How to read the evidence tiers

Each validation below is tagged with the trustworthiness of its check, not whether the data is "synthetic":

  • Tier 1 — an independent third party authored the artifact and the answer key, or it is real-world data decoded by an independent tool. The strongest claim.
  • Tier 2 — real engine output whose ground truth is derivable from the documented construction, or confirmed by an independent code path on real data. Genuinely checked, but we chose the scenario.
  • Tier 3 — fixture and expected answer both authored here, nothing independent vouching. Used only for per-branch coverage, never as a correctness claim: a self-consistent round trip proves internal consistency, not correctness against real-world bytes.

Independent oracles

Oracle Independent of us? Validates Tier
QEMU (qemu-img convert -O raw, 11.0.0) Yes — separate C codebase (block/vmdk.c) The decoded virtual-disk byte stream of a real VMware-written monolithicSparse image (dfvfs_ext2.vmdk), compared byte-for-byte 1
QEMU (qemu-img convert -O raw) as an independent reader of ESXi-only formats Yes vmfsSparse/COWD and seSparse decode — qemu-img reads these formats it cannot write, so its parser is the independent check on our synthetic extent 2
flate2 crate (RFC 1950 zlib) Yes — vetted third-party codec we reuse The DEFLATE/zlib grain decode itself (a maintained, audited codec) 1

qemu-img cannot generate COWD/seSparse (they are ESXi write-only formats), so there is no qemu-authored corpus for them. Instead a synthetic extent is wrapped in a descriptor and decoded by both qemu-img and our reader; two unrelated parsers agreeing on the same bytes confirms the fixture is format-correct and the reader decodes it correctly (the independent-code-path check that defines Tier 2). This caught a real defect: the first seSparse implementation assumed plain sector offsets, but the format uses nibble-typed, bit-rotated grain entries (per QEMU block/vmdk.c) — the divergence from qemu-img exposed it.

Independent test corpora

The two VMware-origin images are third-party, publicly distributed VMDKs created by genuine VMware tooling. The qemu-generated and synthetic fixtures exercise the remaining format branches. Full provenance, subformats, and hashes are in core/tests/data/README.md and the per-file table in the implementation notes.

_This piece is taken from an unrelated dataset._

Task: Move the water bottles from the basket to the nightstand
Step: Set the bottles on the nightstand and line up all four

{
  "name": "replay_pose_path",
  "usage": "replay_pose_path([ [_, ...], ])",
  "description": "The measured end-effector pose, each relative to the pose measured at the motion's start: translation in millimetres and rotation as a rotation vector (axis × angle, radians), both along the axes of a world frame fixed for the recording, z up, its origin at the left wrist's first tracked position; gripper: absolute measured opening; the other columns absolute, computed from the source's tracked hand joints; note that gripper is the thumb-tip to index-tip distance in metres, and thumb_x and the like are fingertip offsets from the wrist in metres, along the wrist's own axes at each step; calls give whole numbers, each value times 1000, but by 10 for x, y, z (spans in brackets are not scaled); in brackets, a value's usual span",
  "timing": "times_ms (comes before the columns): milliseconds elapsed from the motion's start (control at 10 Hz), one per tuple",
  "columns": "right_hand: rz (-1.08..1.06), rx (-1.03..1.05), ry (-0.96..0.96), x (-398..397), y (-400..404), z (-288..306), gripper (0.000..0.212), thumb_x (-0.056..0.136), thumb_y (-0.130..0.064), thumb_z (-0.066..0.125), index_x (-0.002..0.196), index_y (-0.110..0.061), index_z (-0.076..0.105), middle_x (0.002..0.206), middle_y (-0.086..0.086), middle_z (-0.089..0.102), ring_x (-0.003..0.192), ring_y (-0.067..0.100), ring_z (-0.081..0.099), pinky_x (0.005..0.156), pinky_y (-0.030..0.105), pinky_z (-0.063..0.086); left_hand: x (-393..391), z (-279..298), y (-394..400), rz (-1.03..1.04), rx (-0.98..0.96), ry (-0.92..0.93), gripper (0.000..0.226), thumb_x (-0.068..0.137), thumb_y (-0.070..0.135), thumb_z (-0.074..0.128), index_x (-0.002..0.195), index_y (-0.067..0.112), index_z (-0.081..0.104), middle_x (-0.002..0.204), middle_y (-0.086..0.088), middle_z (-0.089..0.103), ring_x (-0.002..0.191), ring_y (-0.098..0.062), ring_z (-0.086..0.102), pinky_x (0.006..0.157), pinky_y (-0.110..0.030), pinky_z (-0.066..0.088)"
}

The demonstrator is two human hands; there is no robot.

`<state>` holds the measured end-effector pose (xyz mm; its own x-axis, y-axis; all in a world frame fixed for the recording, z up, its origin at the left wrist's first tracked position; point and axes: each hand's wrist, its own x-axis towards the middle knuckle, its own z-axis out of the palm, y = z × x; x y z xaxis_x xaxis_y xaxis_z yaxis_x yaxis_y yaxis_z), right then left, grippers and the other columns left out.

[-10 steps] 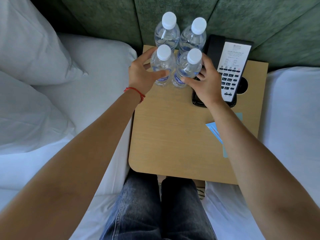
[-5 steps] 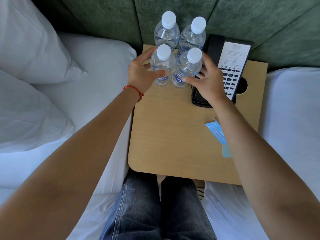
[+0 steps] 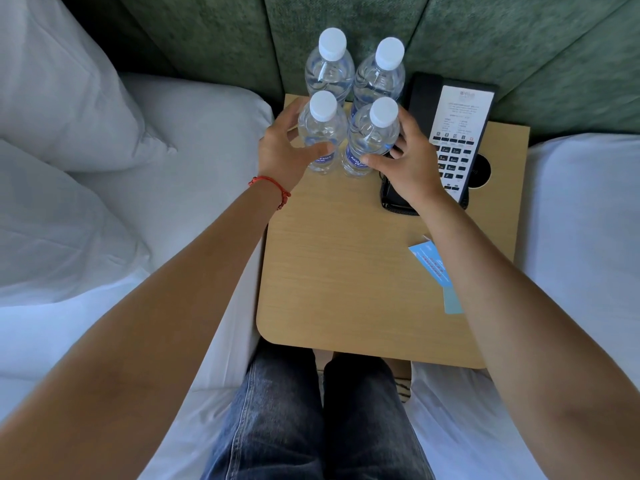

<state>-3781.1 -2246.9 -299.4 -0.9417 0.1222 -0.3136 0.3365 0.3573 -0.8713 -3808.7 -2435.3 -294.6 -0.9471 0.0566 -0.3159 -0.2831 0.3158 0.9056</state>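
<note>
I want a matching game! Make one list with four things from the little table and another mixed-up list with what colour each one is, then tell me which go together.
Things:
1. bottle caps
2. telephone
3. card
4. nightstand

Colours:
A. light wood
B. white
C. blue
D. black

Pairs: 1-B, 2-D, 3-C, 4-A

The caps sit on four clear water bottles standing at the back of the nightstand. The left hand and the right hand each hold one of the front two bottles.
</note>
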Motion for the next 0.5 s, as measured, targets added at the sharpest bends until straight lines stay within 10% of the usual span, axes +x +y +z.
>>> replay_pose_path([
  [500,18,218,108,583,18,35,62,82,-31,67,134,-6,44,137,11,51,123,23,51,102,33,43,747,26,-99,-86,-415,147,55,83,26,65,131,7,46,135,-12,51,124,-24,47,99,-23,33],
])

Corpus Source Used for License / redistribution
dfvfs ext2.vmdk (dfvfs_ext2.vmdk) log2timeline/dfvfs test_data/ext2.vmdk VMware4-origin monolithicSparse read, byte-for-byte vs qemu-img Apache-2.0 (committed)
plaso image.vmdk (plaso_image.vmdk) log2timeline/plaso test_data/image.vmdk Real VMware Workstation 4 image with non-zero grain data at virtual offset 1024 Apache-2.0 (committed)
Metasploitable3 Win2k8 (ms3-win.vmdk) Rapid7 metasploitable3 VMware Vagrant box (Packer vmware-iso) twoGbMaxExtentSparse descriptor with missing extents — fail-loud negative test Descriptor only (1 KB) committed; SPARSE extents not redistributed
qemu-img fixtures (minimal, stream_opt, flat, mono_flat, tw_sparse*, compressed_stream_opt) Generated locally with qemu-img 11.0.0 GD/GT arithmetic, sparse zero-fill, v3 header, flat/multi-extent, compressed grain Generated; reproduction below
pWnOS v2.0 (not committed) VulnHub pWnOS v2.0 — VMware Workstation 7, 40 GiB External smoke validation: GD at non-trivial sector 5151, MBR boot code in grain Public VulnHub distribution; too large to commit

Per-capability validation

Virtual-disk read of a real VMware image — Tier 1

corpus_dfvfs_ext2_vmdk_reads_match_qemu_raw_convert (core/src/lib.rs:1896) does a full stride scan (4 KiB step) of the third-party VMware-written dfvfs_ext2.vmdk and asserts every sector is byte-identical to qemu-img convert -O raw — and that virtual_disk_size() equals the qemu raw length. A real VMware image, decoded by an independent C parser, matching ours sector for sector is the strongest available claim for the monolithicSparse read path (GD/GT lookup, grain reads, descriptor parsing). The test skips cleanly when qemu-img is not installed.

COWD (vmfsSparse/vmfsThin) and seSparse decode — Tier 2

cowd_reader_matches_qemu_img and sesparse_reader_matches_qemu_img (core/src/lib.rs:1463) build a synthetic extent filled with a recognisable pattern, wrap it in a vmfsSparse / seSparse descriptor, and assert that qemu-img convert -O raw and VmdkFileReader::open_path produce byte-identical output (assert_reader_matches_qemu, core/src/lib.rs:1410). These are ESXi write-only formats with no qemu-authored corpus; the independent qemu-img reader is the oracle. Both tests skip when qemu-img is absent.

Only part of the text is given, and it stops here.